Che fine farà il “reddito di cittadinanza” (Rdc)? Quanto meno nel breve termine, ossia della prossima legge di bilancio? La Lega, che pur lo approvò nel 2019 in quanto era contemplato dal “contratto di governo” stipulato con il Movimento Cinque Stelle (M5S), è per l’abolizione e l’uso dei fondi per spese che ritiene prioritarie. Italia Viva, che pur ha proposto l’alleanza Partito Democratico (PD)-M5S che ha dato vita al Governo giallo-rosso, ha presentato la proposta di un referendum per abrogarne la legge istitutiva. Forza Italia è per abolirlo. Il PD preferisce non toccare l’argomento perché siamo alla vigilia di elezioni ed i rapporti in atto, e soprattutto in fieri, del partito di Letta con il M5S sono quanto mai delicati. Lo stesso M5, pur difendendo l’istituto, ammette che è necessario rivederlo.

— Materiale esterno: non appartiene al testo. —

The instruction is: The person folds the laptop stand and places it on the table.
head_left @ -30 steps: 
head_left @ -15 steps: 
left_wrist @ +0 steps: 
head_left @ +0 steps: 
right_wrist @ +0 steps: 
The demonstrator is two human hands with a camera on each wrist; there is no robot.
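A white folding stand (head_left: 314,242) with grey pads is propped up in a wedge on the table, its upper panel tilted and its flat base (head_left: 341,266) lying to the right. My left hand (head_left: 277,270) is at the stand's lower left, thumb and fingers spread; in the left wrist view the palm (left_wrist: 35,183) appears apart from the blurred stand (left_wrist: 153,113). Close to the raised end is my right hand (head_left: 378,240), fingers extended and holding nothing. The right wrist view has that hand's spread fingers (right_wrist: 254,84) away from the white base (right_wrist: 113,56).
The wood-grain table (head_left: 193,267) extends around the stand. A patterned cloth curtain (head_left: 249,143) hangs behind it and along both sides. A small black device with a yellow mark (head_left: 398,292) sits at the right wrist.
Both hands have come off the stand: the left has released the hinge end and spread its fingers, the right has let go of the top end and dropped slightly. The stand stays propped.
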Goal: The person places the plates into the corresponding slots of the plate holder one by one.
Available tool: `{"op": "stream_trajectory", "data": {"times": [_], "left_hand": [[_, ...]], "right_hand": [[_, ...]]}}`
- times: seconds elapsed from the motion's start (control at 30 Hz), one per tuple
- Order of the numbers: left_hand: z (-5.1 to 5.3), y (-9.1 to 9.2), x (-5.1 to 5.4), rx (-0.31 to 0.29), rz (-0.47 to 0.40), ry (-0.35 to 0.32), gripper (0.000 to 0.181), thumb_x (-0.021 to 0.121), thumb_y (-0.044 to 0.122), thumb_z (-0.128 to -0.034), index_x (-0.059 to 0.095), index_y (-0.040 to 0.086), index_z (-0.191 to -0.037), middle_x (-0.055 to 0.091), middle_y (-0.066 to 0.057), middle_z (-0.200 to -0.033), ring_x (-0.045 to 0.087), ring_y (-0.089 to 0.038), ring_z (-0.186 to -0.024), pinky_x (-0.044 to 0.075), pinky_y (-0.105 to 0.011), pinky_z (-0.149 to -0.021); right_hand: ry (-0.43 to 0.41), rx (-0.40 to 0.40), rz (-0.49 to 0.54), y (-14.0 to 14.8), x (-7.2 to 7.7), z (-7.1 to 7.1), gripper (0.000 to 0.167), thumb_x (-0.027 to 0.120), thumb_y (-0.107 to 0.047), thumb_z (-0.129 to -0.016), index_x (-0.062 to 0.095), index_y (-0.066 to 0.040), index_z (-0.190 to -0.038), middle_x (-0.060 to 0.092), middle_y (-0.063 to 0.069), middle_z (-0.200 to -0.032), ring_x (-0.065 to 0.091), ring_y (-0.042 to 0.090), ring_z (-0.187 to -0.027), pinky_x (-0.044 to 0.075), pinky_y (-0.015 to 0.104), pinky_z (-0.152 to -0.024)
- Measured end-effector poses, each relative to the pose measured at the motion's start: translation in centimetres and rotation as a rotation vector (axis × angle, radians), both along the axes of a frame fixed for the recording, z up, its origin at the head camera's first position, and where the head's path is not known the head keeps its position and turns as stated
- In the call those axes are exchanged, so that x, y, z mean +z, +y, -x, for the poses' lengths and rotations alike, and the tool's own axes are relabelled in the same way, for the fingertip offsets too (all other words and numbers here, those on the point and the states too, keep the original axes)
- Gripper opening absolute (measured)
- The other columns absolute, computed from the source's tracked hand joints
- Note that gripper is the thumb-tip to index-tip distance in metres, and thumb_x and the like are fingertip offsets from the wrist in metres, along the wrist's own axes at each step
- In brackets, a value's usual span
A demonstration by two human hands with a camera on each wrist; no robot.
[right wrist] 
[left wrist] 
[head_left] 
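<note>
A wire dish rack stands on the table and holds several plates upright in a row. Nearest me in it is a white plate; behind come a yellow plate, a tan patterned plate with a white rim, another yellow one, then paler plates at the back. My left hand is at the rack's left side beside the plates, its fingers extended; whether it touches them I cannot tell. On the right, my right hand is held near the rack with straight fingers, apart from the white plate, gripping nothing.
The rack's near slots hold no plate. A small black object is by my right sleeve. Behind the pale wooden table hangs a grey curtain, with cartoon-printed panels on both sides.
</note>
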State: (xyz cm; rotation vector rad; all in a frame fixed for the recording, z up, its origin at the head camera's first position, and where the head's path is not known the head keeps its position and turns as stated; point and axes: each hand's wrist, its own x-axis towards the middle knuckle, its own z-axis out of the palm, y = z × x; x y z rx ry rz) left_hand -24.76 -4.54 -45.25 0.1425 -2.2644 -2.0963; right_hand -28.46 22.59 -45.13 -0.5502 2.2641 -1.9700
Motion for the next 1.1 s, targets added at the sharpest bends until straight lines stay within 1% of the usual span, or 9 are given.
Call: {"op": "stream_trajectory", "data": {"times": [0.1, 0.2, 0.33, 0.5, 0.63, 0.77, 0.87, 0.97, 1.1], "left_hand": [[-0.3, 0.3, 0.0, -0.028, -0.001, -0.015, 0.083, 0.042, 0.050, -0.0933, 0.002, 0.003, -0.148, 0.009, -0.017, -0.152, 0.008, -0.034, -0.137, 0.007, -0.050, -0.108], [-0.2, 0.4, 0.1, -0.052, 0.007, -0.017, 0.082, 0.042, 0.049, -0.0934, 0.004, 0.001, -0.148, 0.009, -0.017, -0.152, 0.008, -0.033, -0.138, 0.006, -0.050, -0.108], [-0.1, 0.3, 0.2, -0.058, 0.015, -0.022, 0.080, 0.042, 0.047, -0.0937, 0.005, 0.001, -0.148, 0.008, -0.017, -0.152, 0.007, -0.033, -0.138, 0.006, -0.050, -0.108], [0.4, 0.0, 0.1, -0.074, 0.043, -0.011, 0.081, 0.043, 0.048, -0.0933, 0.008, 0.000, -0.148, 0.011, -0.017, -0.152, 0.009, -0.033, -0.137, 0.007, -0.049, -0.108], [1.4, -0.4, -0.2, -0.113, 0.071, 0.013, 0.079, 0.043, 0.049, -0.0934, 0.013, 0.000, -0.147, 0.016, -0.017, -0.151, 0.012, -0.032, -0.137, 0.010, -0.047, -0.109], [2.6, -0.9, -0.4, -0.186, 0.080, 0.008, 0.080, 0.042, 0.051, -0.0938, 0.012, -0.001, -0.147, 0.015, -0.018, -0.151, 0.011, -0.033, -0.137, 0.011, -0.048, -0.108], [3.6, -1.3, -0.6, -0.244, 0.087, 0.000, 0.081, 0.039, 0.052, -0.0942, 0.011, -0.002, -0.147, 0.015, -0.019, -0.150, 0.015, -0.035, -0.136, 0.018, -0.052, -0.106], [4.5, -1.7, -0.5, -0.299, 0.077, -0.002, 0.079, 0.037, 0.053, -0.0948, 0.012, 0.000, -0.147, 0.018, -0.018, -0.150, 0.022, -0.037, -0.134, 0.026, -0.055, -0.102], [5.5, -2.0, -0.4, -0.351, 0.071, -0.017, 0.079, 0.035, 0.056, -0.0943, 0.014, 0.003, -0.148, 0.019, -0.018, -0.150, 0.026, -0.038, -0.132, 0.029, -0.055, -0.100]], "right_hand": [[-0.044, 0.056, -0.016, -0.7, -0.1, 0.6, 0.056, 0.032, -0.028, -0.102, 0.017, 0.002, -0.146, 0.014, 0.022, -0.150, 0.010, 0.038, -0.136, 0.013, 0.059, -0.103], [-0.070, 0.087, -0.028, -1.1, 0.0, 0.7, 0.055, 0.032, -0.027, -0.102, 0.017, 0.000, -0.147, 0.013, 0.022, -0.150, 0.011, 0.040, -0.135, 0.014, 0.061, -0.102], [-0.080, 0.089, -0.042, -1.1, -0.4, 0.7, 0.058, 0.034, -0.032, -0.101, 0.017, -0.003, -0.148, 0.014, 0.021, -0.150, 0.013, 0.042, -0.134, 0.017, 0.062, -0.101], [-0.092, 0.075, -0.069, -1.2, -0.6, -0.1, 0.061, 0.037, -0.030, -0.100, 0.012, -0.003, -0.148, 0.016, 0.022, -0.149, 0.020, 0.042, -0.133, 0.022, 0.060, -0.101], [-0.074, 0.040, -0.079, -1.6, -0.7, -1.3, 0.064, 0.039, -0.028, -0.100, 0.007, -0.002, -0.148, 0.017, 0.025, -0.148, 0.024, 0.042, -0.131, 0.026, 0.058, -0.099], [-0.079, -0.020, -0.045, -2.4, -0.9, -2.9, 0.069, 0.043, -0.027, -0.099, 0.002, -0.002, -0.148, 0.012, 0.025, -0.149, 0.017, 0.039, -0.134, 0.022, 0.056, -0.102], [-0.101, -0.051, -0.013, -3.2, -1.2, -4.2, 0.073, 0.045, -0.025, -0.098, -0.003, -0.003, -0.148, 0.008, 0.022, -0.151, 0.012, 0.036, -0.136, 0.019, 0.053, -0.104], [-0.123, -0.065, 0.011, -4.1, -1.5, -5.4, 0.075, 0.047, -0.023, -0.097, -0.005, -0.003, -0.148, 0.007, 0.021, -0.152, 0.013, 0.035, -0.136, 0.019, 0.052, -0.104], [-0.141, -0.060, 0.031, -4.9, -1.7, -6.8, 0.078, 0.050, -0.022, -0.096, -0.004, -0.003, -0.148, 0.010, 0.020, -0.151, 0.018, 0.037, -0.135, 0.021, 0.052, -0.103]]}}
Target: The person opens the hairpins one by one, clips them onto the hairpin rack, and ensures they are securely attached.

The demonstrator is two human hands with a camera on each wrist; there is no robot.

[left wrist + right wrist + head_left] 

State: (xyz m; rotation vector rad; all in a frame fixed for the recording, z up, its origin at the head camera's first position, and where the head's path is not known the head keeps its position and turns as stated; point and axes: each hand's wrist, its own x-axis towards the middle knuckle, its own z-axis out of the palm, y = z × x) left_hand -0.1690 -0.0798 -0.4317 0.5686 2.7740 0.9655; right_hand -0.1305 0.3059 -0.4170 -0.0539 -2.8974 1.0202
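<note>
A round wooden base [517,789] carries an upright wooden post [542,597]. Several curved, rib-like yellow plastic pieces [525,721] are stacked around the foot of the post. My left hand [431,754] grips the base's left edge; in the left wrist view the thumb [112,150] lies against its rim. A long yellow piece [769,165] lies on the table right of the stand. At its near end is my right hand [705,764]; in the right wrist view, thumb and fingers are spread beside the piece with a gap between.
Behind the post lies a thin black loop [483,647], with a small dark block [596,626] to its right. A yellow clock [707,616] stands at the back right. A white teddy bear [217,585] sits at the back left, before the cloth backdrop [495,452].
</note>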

Pare che sia rimasto a difenderlo solo il Presidente dell’Inps, Pasquale Tridico, che assicura che numerosi Paesi dell’Unione europea (Ue) seguiranno l’Italia su questa strada.

Nel frattempo sono giunti studi che mettono in dubbio se non il concetto il modus operandi del Rdc. La Caritas, che di povertà se ne intende, ha concluso che solo il 44% dei “poveri assoluti” beneficia del sussidio; il resto va ad altre categorie, spesso ad evasori totali impegnati nel “lavoro nero”.

L’Ocse ha delineato nel suo ultimo rapporto sull’Italia una proposta articolata di riordino che tiene conto di istituti esistenti e di altri previsti nel Piano nazionale di ripresa e resilienza (Pnrr).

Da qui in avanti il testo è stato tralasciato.